BUG: Some sas7bdat files with many columns are not parseable by read_sas #22628

troels · 2018-09-07T15:07:08Z

tests added / passed
passes git diff upstream/master -u -- "*.py" | flake8 --diff
whatsnew entry

The reason is that column definitions may be split up into different pages.
Allow column information to be parsed from different pages
and add a test for it.

pep8speaks · 2018-09-07T15:07:10Z

Hello @troels! Thanks for updating the PR.

There are no PEP8 issues in the file pandas/io/sas/sas7bdat.py !
There are no PEP8 issues in the file pandas/tests/io/sas/test_sas7bdat.py !

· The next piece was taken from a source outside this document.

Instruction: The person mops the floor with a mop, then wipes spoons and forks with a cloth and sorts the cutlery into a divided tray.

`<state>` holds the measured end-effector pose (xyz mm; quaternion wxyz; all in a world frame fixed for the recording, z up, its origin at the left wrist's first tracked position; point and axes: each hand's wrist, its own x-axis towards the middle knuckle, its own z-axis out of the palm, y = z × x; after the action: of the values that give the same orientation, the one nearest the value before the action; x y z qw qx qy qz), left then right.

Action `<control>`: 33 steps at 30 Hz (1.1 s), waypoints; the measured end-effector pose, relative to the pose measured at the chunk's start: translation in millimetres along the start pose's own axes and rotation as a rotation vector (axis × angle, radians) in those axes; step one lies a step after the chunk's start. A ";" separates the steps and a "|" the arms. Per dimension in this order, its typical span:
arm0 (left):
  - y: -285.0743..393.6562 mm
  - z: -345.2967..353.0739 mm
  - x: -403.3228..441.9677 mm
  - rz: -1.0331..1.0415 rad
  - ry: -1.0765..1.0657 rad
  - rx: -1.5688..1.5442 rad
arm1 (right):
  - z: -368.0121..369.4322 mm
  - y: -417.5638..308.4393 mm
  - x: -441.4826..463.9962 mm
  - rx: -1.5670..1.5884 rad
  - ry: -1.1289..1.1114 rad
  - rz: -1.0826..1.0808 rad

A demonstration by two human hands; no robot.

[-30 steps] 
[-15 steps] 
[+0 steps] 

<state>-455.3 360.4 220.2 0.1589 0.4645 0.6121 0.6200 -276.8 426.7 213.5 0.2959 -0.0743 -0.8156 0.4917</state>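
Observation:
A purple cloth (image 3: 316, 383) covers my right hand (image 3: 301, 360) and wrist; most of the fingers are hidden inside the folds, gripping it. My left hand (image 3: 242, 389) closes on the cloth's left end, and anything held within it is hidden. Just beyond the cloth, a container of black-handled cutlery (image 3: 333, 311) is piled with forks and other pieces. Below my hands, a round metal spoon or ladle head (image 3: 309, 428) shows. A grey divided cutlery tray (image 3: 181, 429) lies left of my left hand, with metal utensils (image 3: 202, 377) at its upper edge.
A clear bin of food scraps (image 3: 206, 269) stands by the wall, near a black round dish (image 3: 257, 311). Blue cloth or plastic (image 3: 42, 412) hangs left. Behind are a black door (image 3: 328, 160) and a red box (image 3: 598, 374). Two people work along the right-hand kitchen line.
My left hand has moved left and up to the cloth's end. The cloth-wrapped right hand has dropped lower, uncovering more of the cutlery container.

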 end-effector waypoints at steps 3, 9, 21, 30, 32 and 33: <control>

Comment last updated on September 07, 2018 at 19:51 Hours UTC

gfyoung · 2018-09-07T16:44:29Z

@troels : Thanks for the report! Do you mind sharing in this PR what output you get without your patch for reference? A small, reproducible example would be great.

pandas/tests/io/sas/test_sas7bdat.py

doc/source/whatsnew/v0.23.5.txt

pandas/io/sas/sas7bdat.py

codecov · 2018-09-07T16:53:48Z

Codecov Report

Merging #22628 into master will increase coverage by <.01%.
The diff coverage is 100%.

@@            Coverage Diff             @@
##           master   #22628      +/-   ##
==========================================
+ Coverage   92.17%   92.17%   +<.01%     
==========================================
  Files         169      169              
  Lines       50708    50712       +4     
==========================================
+ Hits        46740    46745       +5     
+ Misses       3968     3967       -1

Flag	Coverage Δ
#multiple	`90.58% <100%> (ø)`	⬆️
#single	`42.35% <0%> (-0.01%)`	⬇️

Impacted Files	Coverage Δ
pandas/io/sas/sas7bdat.py	`91.16% <100%> (+0.07%)`	⬆️
pandas/core/internals/managers.py	`96.55% <0%> (+0.1%)`	⬆️

Continue to review full report at Codecov.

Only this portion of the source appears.